= Raúl Rangel (badminton) =

Mexican badminton player (born 1941)

Raúl Rangel Ojeda (born August 19, 1941) is a Mexican former badminton player that competed during the 1960s.

In 1958, a young Raúl Rangel surprised winning both the men's singles event and, together with his brother Antonio Rangel, the men's doubles category of the Mexican National Badminton Championship.

At the end of his badminton career, Raúl Rangel had won 8 more times the men's doubles event of the Mexican National Badminton Championship, plus one more competition of the Mexican National Open Championship, and few more national and international tournaments.

Raúl Rangel was also member of the first badminton national team that represented Mexico in the Thomas Cup in 1964.

== Sports career ==

=== Mexican National Championships of Badminton ===

| Year | Tournament | Event | Place | Name |
|---|---|---|---|---|
| 1958 | Mexican National Championship of Badminton | Men's Singles | 1 | Raúl Rangel |
| 1958 | Mexican National Championship of Badminton | Men's Doubles | 1 | Antonio Rangel / Raúl Rangel |
| 1959 | Mexican National Championship of Badminton | Men's Doubles | 1 | Antonio Rangel / Raúl Rangel |
| 1960 | Mexican National Championship of Badminton | Men's Doubles | 1 | Antonio Rangel / Raúl Rangel |
| 1961 | Mexican National Championship of Badminton | Men's Doubles | 1 | Antonio Rangel / Raúl Rangel |
| 1962 | Mexican National Championship of Badminton | Men's Doubles | 1 | Antonio Rangel / Raúl Rangel |
| 1963 | Mexican National Championship of Badminton | Men's Doubles | 1 | Antonio Rangel / Raúl Rangel |
| 1964 | Mexican National Championship of Badminton | Men's Doubles | 1 | Antonio Rangel / Raúl Rangel |
| 1966 | Mexican National Championship of Badminton | Men's Doubles | 1 | Antonio Rangel / Raúl Rangel |
| 1967 | Mexican National Championship of Badminton | Men's Doubles | 1 | Antonio Rangel / Raúl Rangel |

=== Mexican National Open Championships ===
Raúl Rangel competed in the Mexico City International Tournaments of 1959 and 1961, as well as in the Mexican National Open of Badminton Championships from 1964 to 1967.

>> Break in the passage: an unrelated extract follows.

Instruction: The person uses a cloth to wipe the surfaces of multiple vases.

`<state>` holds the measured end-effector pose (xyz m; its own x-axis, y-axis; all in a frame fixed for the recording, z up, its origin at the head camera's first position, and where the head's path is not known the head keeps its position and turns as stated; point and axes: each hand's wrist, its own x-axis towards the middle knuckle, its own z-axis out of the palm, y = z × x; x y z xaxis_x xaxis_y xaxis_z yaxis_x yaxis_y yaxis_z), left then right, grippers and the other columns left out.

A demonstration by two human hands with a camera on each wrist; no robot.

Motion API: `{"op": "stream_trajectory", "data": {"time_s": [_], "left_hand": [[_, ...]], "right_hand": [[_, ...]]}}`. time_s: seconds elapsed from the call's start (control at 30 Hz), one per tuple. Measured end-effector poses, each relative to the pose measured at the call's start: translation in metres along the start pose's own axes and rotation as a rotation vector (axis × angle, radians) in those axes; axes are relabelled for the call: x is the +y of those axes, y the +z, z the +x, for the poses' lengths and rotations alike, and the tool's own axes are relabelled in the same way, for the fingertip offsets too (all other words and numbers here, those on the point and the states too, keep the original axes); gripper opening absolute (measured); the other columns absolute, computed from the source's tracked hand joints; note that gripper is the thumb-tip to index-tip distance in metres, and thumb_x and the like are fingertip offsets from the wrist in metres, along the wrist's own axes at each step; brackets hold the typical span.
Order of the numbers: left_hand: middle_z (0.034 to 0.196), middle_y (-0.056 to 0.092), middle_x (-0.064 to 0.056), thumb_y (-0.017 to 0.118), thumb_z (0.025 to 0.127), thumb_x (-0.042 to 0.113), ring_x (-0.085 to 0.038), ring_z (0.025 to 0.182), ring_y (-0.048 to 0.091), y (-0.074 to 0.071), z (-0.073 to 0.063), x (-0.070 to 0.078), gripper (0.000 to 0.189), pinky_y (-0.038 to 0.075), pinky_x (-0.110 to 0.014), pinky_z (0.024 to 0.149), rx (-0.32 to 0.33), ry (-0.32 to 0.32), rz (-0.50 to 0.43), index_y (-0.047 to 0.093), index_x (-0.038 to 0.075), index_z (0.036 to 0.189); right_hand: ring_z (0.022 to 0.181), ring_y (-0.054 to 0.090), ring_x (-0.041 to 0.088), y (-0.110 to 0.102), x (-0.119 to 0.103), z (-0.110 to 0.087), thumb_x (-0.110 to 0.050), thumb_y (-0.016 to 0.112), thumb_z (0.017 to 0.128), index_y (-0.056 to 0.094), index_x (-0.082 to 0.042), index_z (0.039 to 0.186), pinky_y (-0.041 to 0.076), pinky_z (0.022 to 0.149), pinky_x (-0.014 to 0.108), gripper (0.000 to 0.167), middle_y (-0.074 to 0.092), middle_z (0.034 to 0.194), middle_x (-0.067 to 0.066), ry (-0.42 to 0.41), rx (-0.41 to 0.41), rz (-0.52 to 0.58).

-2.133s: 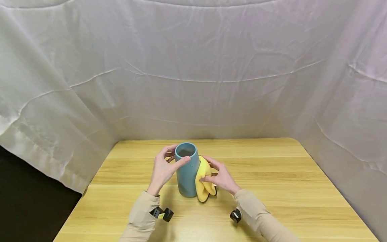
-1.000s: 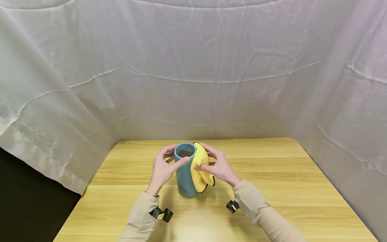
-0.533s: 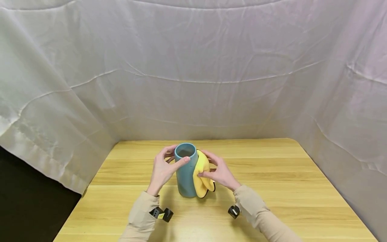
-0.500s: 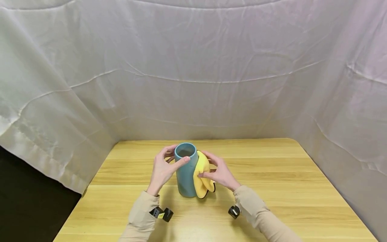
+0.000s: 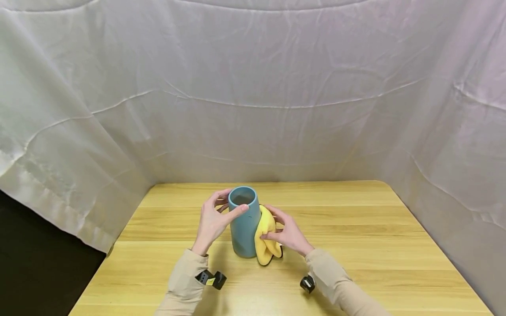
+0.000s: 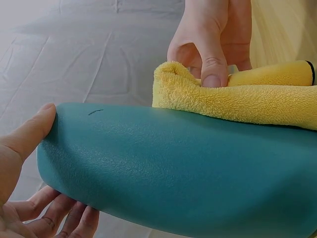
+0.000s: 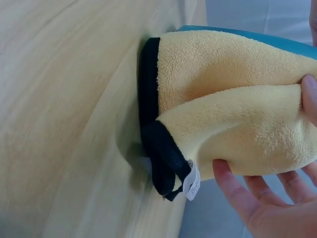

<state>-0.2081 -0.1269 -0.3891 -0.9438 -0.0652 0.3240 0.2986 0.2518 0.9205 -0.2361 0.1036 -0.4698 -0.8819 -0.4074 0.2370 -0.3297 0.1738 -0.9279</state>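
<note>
A tall teal vase stands upright on the table, its round mouth facing up. My left hand grips it near the rim from the left, thumb across the front and fingers behind. A small dark mark shows on the vase near that thumb in the left wrist view. With thumb and fingers my right hand holds a folded yellow cloth against the vase's right side. Black edging and a white tag hang at the cloth's lower end, close above the tabletop in the right wrist view.
The light wooden table spreads around the vase on every side. Pale grey curtains enclose it at the back and both sides. A dark area lies beyond the table's left edge.
My right hand slid the cloth up to the vase's rim about a second ago, then back down its right side to near the base. The left hand and vase have stayed put.
</note>
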Motion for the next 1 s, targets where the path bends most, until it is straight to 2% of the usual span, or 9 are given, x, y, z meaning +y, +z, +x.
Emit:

| Year | Tournament | Event | Place | Name |
|---|---|---|---|---|
| 1966 | Mexican National Open of Badminton | Men's Doubles | 1 | Antonio Rangel / Raúl Rangel |

=== Other Competitions ===
- 1963 - Together with his brother Antonio Rangel, lost the men's doubles final of the III University of Texas Open against Tan Joe Hok and J. Izen.
- 1964 - With his brother Antonio Rangel, he won the men's doubles event of the IV University of Texas Open against George Harman and John Sudbury.
- 1966 - Champion with his brother Antonio Rangel of the Torneo Internacional de Badminton del Perú in the men's doubles category.